#### What needs to be done
From the line containing "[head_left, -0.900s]" down to the last line of the listing, quote everything word for word, and nothing else, keeping pictures out.

+ + + +

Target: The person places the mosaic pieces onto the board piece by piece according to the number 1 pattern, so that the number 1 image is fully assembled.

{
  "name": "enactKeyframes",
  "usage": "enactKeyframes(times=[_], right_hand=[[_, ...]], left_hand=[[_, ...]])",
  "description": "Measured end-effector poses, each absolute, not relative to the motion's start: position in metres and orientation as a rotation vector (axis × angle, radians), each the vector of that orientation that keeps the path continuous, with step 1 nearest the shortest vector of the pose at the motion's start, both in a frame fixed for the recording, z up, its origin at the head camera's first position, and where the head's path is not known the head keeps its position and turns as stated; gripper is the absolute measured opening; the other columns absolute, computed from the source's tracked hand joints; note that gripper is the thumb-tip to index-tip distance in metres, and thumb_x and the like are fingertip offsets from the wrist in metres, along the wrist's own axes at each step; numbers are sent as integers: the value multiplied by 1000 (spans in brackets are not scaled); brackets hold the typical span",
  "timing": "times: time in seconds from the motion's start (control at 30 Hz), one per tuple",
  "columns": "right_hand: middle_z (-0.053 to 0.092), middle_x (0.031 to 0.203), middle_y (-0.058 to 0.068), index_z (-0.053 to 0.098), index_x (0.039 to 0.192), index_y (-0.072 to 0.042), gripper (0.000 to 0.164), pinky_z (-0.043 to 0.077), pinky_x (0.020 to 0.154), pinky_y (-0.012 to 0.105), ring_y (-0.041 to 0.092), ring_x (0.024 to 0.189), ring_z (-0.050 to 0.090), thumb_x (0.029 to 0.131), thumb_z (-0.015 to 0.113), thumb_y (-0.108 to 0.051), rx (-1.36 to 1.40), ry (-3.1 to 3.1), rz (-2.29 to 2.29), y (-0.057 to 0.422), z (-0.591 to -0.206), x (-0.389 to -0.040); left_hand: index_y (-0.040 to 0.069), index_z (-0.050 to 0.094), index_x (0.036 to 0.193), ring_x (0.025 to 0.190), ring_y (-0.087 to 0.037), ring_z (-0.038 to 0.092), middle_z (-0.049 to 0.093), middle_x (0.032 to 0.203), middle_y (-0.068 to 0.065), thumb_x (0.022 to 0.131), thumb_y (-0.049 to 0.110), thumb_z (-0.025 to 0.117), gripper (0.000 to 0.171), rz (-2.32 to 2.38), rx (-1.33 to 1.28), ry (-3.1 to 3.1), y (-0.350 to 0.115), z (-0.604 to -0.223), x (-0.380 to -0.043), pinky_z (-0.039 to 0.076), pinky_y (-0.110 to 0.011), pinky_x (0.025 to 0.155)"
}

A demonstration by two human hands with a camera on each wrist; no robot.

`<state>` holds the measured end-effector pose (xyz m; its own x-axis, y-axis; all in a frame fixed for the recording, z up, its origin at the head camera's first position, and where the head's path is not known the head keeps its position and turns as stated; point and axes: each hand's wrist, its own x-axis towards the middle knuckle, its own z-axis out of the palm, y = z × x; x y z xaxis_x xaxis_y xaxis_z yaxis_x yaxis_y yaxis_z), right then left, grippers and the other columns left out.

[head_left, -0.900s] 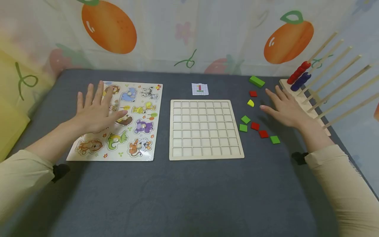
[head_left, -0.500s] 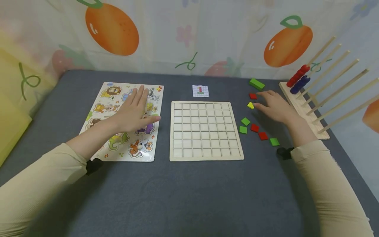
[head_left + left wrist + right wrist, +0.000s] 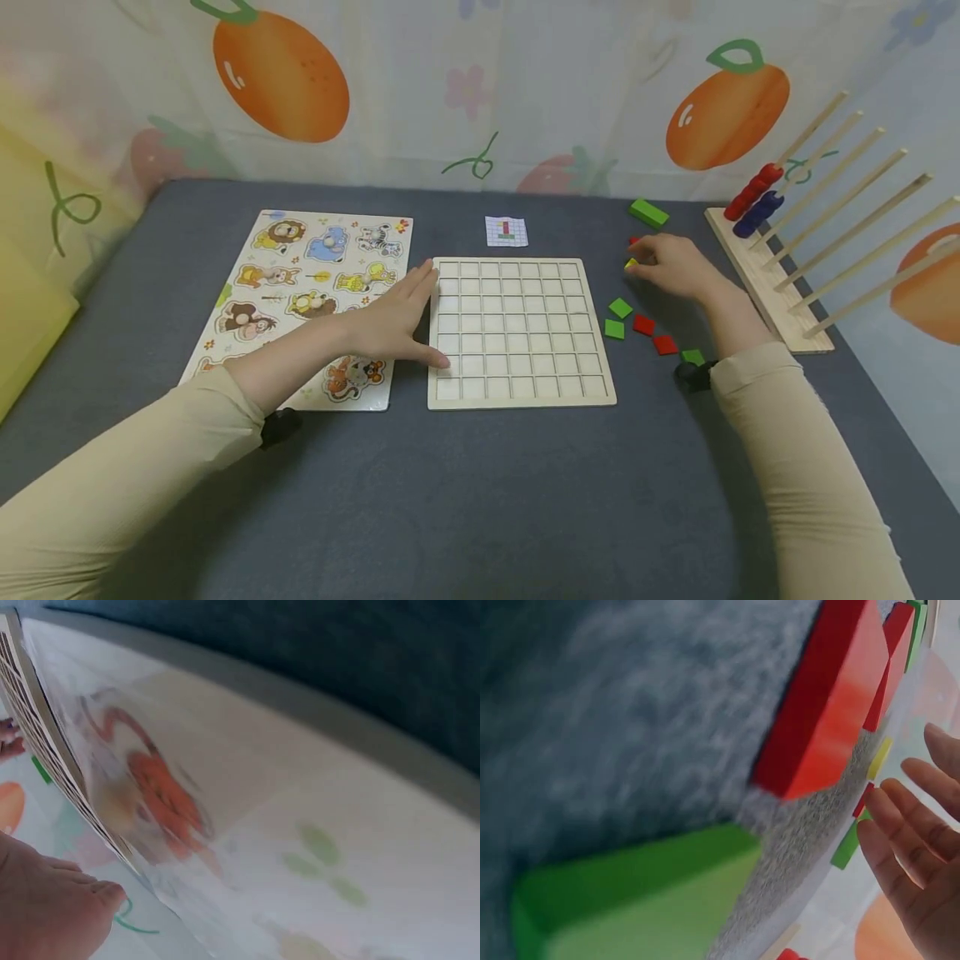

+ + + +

#### Answer section
[head_left, -0.900s] 
[head_left, -0.500s] 
[head_left + left wrist + right wrist, +0.000s] 

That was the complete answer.